The International Olympic Committee (IOC) said a three-member panel will make the “final decision” on which Russian athletes can compete at the Rio de Janeiro Olympics, which are to begin in less than a week.
The panel is to examine each case individually and make the “final decision” before Friday, IOC spokesman Mark Adams said late on Saturday.
A ban on individual Russian athletes followed a report by Canadian lawyer Richard McLaren for the World Anti-Doping Agency (WADA) stating that Russian doping of athletes had been organized by the Russian Ministry of Sports and aided by the Russian secret service at the 2014 Sochi Winter Olympics.
Rejecting calls for a blanket ban on Russia, the IOC said on July 24 that individual sports federations should investigate athletes implicated in the report and decide who should be excluded.
So far, at least 117 individuals from the 387 that the Russian Olympic Committee wanted to enter have been excluded.
Russian Minister of Sports Vitaly Mutko said he expected 266 athletes to compete.
Boxing, golf, gymnastics and taekwondo federations were et to report their decisions.
The three-member panel is made up of Ugur Erdener, president of World Archery and head of the IOC medical and scientific commission, Claudia Bockel of the IOC athletes commission and Spanish IOC member Juan Antonio Samaranch.
Two Russian swimmers, Vladimir Morozov and Nikita Lobintsev, on Saturday launched the first challenge against the IOC sanctions excluding them from the Games.

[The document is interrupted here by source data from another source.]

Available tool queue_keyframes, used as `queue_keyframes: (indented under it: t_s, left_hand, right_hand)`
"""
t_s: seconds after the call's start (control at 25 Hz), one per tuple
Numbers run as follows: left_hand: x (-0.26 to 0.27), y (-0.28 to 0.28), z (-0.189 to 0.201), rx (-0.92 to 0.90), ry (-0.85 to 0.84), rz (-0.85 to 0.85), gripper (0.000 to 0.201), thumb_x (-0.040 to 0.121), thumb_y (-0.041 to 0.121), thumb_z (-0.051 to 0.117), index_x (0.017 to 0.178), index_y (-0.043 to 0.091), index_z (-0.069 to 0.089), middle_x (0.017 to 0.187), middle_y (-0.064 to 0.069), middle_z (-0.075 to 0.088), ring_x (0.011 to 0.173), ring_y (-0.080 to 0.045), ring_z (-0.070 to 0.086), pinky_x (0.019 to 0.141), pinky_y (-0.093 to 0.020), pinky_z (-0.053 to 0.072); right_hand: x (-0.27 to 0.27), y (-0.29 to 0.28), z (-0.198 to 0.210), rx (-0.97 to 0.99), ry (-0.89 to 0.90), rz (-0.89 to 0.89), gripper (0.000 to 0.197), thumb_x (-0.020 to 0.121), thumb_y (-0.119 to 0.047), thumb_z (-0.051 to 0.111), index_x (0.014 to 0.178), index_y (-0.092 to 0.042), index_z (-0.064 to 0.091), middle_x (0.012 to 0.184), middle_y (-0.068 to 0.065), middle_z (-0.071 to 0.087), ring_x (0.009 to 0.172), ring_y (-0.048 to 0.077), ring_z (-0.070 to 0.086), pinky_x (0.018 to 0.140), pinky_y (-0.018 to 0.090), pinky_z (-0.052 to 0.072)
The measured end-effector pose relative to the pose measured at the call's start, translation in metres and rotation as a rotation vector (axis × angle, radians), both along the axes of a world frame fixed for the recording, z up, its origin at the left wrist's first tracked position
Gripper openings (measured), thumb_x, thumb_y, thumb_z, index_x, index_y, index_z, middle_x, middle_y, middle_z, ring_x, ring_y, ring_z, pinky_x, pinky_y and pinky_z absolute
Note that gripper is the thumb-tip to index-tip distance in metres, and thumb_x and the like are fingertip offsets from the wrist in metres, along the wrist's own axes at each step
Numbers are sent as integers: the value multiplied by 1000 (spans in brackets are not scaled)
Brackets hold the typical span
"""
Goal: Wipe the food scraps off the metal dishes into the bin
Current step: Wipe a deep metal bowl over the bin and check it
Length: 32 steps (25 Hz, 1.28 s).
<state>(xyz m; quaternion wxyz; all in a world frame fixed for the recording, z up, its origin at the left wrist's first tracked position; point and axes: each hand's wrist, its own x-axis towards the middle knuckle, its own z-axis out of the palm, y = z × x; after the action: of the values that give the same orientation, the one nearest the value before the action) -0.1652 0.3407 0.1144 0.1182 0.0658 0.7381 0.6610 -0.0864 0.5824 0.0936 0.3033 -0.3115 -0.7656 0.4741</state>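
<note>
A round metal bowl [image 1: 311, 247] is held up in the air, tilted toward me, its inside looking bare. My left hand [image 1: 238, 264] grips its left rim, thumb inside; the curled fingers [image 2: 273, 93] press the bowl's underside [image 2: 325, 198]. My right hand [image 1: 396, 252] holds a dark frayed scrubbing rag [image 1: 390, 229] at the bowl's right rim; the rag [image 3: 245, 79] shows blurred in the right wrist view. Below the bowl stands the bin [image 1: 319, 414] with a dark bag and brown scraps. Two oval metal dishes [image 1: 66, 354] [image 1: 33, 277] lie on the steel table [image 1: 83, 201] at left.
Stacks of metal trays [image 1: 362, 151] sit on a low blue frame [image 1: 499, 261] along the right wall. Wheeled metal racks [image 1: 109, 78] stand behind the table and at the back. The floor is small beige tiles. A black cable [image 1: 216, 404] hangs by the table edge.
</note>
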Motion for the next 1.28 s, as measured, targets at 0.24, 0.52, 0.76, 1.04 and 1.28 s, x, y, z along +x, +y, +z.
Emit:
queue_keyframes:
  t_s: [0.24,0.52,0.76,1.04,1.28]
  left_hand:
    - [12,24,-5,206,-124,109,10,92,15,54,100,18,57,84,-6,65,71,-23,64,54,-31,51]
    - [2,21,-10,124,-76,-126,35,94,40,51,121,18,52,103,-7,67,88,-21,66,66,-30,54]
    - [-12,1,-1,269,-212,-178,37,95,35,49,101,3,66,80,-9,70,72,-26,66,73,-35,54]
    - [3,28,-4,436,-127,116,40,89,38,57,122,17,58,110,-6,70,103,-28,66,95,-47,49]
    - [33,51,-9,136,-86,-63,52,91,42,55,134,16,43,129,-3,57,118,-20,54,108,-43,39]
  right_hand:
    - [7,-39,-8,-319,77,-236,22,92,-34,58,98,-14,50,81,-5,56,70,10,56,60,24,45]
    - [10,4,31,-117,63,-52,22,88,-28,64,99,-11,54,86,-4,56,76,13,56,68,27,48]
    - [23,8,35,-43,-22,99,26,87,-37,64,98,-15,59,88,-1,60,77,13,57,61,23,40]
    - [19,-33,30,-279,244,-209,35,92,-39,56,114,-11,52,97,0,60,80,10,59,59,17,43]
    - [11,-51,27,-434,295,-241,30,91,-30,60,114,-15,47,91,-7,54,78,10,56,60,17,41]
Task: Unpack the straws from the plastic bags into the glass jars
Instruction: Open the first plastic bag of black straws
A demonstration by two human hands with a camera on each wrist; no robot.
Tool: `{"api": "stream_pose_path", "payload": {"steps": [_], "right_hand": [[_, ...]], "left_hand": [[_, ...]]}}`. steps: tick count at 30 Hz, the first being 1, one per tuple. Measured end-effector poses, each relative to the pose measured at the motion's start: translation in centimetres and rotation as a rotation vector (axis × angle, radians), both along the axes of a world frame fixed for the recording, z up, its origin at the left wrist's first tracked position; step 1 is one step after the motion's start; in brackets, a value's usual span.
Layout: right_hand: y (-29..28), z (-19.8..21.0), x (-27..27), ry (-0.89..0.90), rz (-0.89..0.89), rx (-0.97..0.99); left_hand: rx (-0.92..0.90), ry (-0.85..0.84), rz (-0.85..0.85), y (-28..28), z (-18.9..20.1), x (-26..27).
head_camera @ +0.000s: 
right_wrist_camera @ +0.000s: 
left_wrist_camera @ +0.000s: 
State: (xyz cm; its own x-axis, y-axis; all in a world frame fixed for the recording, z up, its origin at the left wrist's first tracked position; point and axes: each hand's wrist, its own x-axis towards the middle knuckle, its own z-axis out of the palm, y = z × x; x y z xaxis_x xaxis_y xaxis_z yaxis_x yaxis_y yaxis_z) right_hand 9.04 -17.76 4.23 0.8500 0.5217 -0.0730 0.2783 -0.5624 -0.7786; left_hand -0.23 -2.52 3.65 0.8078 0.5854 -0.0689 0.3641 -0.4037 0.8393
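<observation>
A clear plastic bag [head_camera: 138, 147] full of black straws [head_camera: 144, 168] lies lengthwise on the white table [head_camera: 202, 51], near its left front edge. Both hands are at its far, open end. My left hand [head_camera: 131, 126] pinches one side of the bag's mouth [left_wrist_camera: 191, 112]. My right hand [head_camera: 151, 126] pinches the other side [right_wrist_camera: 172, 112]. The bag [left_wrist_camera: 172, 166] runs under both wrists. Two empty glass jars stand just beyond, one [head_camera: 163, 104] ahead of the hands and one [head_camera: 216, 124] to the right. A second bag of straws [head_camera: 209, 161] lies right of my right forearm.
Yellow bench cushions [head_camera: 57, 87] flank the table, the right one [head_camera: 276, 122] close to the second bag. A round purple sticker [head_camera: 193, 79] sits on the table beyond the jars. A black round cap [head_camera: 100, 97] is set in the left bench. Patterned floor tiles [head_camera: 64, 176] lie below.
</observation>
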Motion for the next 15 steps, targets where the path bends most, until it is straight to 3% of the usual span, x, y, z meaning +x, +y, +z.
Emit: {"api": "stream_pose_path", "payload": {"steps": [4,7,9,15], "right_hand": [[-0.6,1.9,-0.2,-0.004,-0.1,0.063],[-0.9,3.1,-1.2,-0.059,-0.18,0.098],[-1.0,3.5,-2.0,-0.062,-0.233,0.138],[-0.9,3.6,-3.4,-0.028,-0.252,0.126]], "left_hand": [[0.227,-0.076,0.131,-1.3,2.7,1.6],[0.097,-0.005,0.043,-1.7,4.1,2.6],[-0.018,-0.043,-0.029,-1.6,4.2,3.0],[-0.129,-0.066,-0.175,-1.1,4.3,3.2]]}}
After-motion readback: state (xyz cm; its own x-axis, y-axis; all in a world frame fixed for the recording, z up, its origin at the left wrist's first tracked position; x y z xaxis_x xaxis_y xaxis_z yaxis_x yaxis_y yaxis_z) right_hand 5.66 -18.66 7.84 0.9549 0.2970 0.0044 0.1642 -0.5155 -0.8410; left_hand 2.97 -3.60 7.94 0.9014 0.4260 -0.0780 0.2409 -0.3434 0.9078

The Court of Arbitration for Sport (CAS) was hold an emergency session in Rio yesterday to hear their appeal, according to sources close to the case.

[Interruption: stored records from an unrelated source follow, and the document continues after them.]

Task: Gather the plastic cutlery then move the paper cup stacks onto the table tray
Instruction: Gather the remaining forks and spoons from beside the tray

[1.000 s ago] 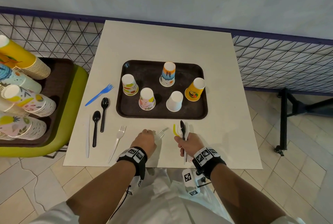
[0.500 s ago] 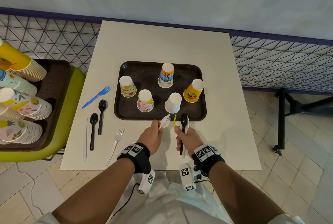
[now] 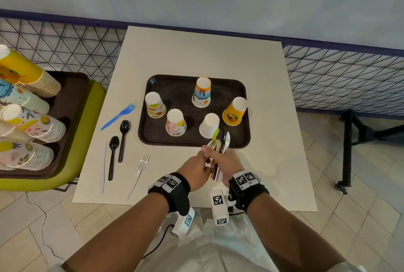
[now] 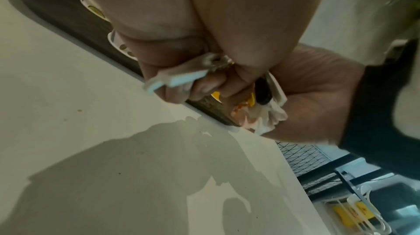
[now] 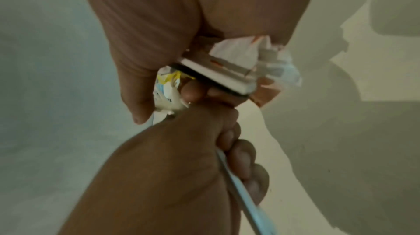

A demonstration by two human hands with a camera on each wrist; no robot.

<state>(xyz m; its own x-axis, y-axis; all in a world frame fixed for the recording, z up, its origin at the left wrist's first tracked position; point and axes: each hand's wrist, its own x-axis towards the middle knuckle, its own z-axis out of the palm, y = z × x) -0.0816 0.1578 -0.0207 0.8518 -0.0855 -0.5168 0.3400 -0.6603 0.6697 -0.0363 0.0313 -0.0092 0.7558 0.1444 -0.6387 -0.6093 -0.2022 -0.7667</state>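
Observation:
Just in front of the brown table tray (image 3: 177, 88), my right hand (image 3: 226, 160) grips a bundle of plastic cutlery (image 3: 220, 140) with yellow, black and white pieces. My left hand (image 3: 197, 167) holds a white fork (image 4: 177, 79) and presses it against that bundle, so both hands touch. In the right wrist view the bundle (image 5: 227, 73) sits in my curled right fingers, with the left hand (image 5: 181, 149) below it. On the table's left lie a blue fork (image 3: 119, 116), two black spoons (image 3: 124, 138), a white knife (image 3: 102, 166) and another white fork (image 3: 140, 173). Paper cup stacks (image 3: 28, 123) lie on a side tray (image 3: 72, 88).
Several single cups stand upside down on the table tray, such as a white cup (image 3: 209, 125) right behind my hands. The side tray rests on a green chair (image 3: 87, 123) left of the white table (image 3: 196, 53). A black wire fence (image 3: 338, 74) runs behind.
My left hand lifted a white fork off the table and carried it right to the bundle. Both hands rose toward the tray's near edge and now meet.

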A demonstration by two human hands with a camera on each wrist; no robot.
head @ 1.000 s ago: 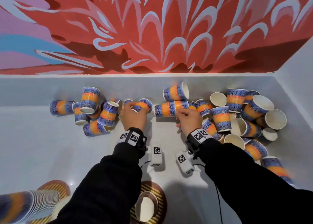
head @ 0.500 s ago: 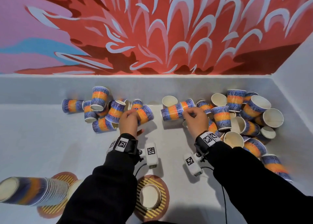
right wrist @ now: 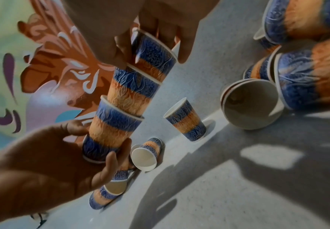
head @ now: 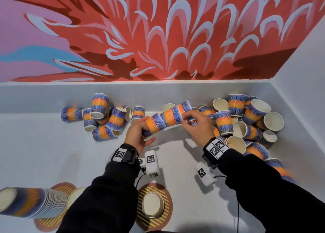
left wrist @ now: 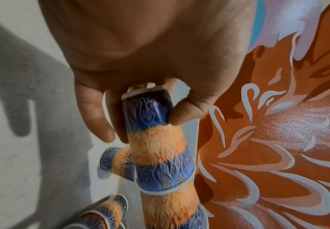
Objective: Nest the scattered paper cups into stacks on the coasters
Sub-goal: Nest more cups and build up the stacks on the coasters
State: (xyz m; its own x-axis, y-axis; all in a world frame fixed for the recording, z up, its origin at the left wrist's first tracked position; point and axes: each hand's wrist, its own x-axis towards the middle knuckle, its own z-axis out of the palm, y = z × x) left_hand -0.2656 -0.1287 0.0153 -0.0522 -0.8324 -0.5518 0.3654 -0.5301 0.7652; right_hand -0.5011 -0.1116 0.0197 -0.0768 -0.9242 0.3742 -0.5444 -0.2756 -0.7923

Morozov, 24, and Lobintsev, 27, have called on the CAS to declare “invalid and unenforceable” an IOC order for federations to exclude athletes implicated in the investigation into Russia’s state-run doping system.
They were among seven Russians banned by the International Swimming Federation (FINA) last week after the order was published.

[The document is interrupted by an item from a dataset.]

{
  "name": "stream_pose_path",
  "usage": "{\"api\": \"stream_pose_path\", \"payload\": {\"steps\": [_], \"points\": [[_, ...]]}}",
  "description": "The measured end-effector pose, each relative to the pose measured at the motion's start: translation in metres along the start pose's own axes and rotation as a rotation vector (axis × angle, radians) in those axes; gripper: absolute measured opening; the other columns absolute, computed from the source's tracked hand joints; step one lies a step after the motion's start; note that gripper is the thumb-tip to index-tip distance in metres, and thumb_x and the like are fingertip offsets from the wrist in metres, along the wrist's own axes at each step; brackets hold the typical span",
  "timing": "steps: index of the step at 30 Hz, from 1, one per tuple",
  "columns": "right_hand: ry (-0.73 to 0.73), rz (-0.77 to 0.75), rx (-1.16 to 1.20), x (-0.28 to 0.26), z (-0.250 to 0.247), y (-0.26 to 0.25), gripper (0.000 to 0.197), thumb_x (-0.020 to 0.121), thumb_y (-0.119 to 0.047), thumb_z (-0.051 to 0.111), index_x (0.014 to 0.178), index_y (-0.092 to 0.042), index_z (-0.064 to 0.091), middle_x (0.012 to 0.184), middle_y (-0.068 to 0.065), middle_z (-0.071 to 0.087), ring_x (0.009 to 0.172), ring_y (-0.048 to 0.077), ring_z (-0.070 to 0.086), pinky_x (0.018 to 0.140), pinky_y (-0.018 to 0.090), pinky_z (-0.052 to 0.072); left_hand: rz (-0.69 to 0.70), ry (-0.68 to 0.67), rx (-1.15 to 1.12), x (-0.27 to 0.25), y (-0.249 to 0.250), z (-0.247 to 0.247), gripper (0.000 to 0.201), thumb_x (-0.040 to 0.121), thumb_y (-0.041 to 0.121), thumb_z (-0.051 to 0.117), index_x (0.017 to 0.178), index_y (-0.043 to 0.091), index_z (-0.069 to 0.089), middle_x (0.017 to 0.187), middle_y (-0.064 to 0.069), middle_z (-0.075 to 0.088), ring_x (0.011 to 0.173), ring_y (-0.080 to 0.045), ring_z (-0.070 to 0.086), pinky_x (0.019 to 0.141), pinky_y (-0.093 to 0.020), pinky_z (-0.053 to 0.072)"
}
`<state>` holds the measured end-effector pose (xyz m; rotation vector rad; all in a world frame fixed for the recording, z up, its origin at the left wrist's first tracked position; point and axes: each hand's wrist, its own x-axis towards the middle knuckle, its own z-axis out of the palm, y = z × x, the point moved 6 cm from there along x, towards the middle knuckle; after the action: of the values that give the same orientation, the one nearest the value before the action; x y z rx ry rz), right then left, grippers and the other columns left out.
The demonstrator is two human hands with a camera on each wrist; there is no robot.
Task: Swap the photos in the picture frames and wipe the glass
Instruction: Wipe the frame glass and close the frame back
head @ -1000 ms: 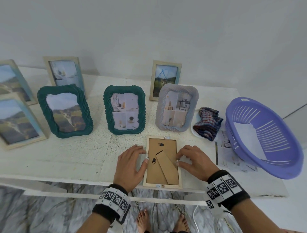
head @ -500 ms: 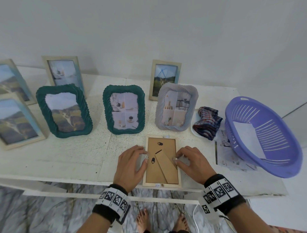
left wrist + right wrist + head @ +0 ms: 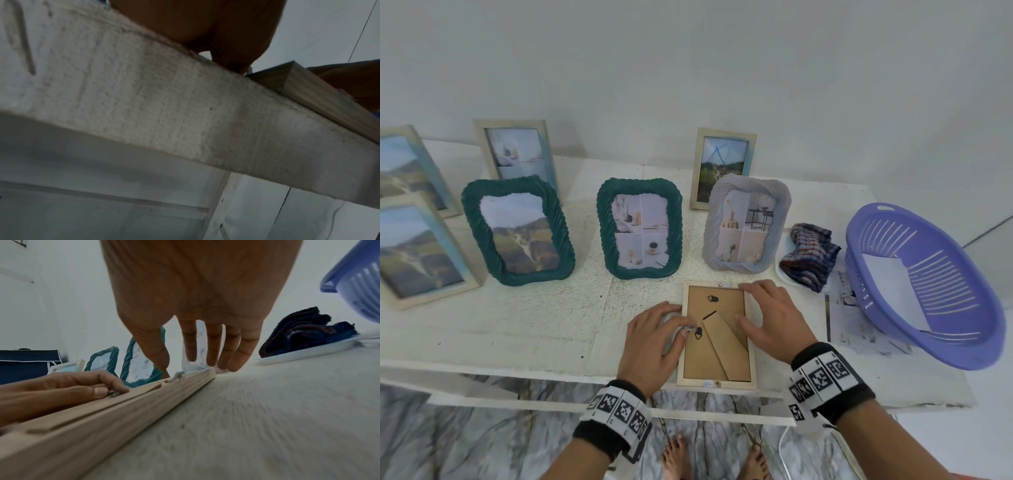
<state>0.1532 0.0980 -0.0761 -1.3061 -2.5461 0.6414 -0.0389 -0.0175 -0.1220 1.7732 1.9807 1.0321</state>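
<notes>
A light wooden picture frame (image 3: 717,334) lies face down near the table's front edge, its brown backing and folded stand facing up. My left hand (image 3: 654,339) rests at the frame's left edge, thumb and forefinger pinching a small metal tab (image 3: 688,329). The right wrist view shows that left hand (image 3: 111,389) at the tab (image 3: 112,393). My right hand (image 3: 767,318) lies spread over the frame's right side, with straight fingers reaching the far right corner and the thumb on the backing. The checked cloth (image 3: 810,255) sits on a white plate to the right.
Two green frames (image 3: 518,233) (image 3: 640,228) and a grey frame (image 3: 746,222) stand behind the work spot, with wooden frames (image 3: 722,168) further back and at the left. A purple basket (image 3: 962,308) holding paper sits at the right, over loose printed sheets (image 3: 852,325).
My right hand has slid from the middle of the frame's right edge toward its far right corner, fingers stretched out. The left hand stays at the left tab.
</notes>
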Motion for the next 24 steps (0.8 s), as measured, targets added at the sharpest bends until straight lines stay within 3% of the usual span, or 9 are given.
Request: {"api": "stream_pose_path", "payload": {"steps": [5, 11, 14, 24], "points": [[-0.12, 0.007, -0.112, 0.025, 0.006, -0.014, 0.058, 0.092, -0.032, 0.053, 0.146, -0.017, 0.037, 0.135, 0.004, 0.044, 0.115, 0.025, 0.042, 0.097, 0.032, 0.037, -0.001, -0.004, -0.001, 0.0, -0.001, 0.001, 0.022, 0.095, 0.038, 0.045, 0.108, 0.046, 0.061, 0.126, 0.018, 0.054, 0.128, -0.007, 0.043, 0.103, -0.034, 0.029], [-0.145, 0.032, -0.116, 0.029, 0.008, -0.018, 0.049, 0.089, -0.024, 0.052, 0.138, -0.02, 0.047, 0.128, 0.007, 0.043, 0.114, 0.026, 0.04, 0.096, 0.032, 0.037, -0.009, 0.0, -0.018, 0.0, -0.003, 0.001, 0.023, 0.095, 0.042, 0.045, 0.108, 0.046, 0.063, 0.126, 0.019, 0.055, 0.129, -0.001, 0.04, 0.103, -0.03, 0.026], [-0.151, 0.062, -0.077, 0.027, 0.009, -0.015, 0.051, 0.089, -0.024, 0.052, 0.139, -0.018, 0.045, 0.131, 0.006, 0.042, 0.115, 0.025, 0.039, 0.098, 0.032, 0.035, -0.016, 0.004, -0.032, 0.001, -0.003, 0.0, 0.023, 0.095, 0.044, 0.045, 0.107, 0.047, 0.064, 0.126, 0.02, 0.055, 0.129, 0.001, 0.038, 0.102, -0.027, 0.024], [-0.134, 0.059, -0.055, 0.022, 0.011, -0.013, 0.046, 0.086, -0.014, 0.049, 0.133, -0.017, 0.051, 0.127, 0.005, 0.043, 0.106, 0.023, 0.04, 0.093, 0.031, 0.039, -0.013, 0.006, -0.033, 0.001, -0.004, 0.0, 0.025, 0.094, 0.044, 0.044, 0.106, 0.045, 0.067, 0.125, 0.019, 0.057, 0.13, -0.003, 0.042, 0.102, -0.029, 0.026]]}}
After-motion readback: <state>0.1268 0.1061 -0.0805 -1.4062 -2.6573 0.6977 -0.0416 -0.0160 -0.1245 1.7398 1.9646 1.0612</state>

Morozov, a member of the 4x100m freestyle relay team who took bronze at the 2012 London Games, and Lobintsev, who took silver in the 4x200m freestyle team in Beijing in 2008 and bronze in the 4x100m freestyle in London, have taken their action against the IOC and FINA.
“Both swimmers request CAS to declare the decision of the IOC executive board of July 24, 2016, invalid and unenforceable,” a CAS statement said. “The swimmers also request that the decision of the FINA bureau of July 25, 2016, declaring both of them ineligible for the Olympic Games in Rio, be set aside.”
Morozov said in a letter to FINA president Julio Maglione last week that he had never failed a drug test by Russian and international experts.
“Throughout the last six years I’ve been drug tested by doping control agencies at my home and at the pool, at least once a month, and sometimes every other day,” he said in the letter published on Facebook.
“I am sure that in a justice-driven system I have full right to take part in the Olympic Games,” he wrote.
The CAS has already rejected an appeal by 67 Russian athletes against a ban ordered by the International Association of Athletics Federations before the IOC sanctions.
Athletics was the first sport touched by the doping controversy.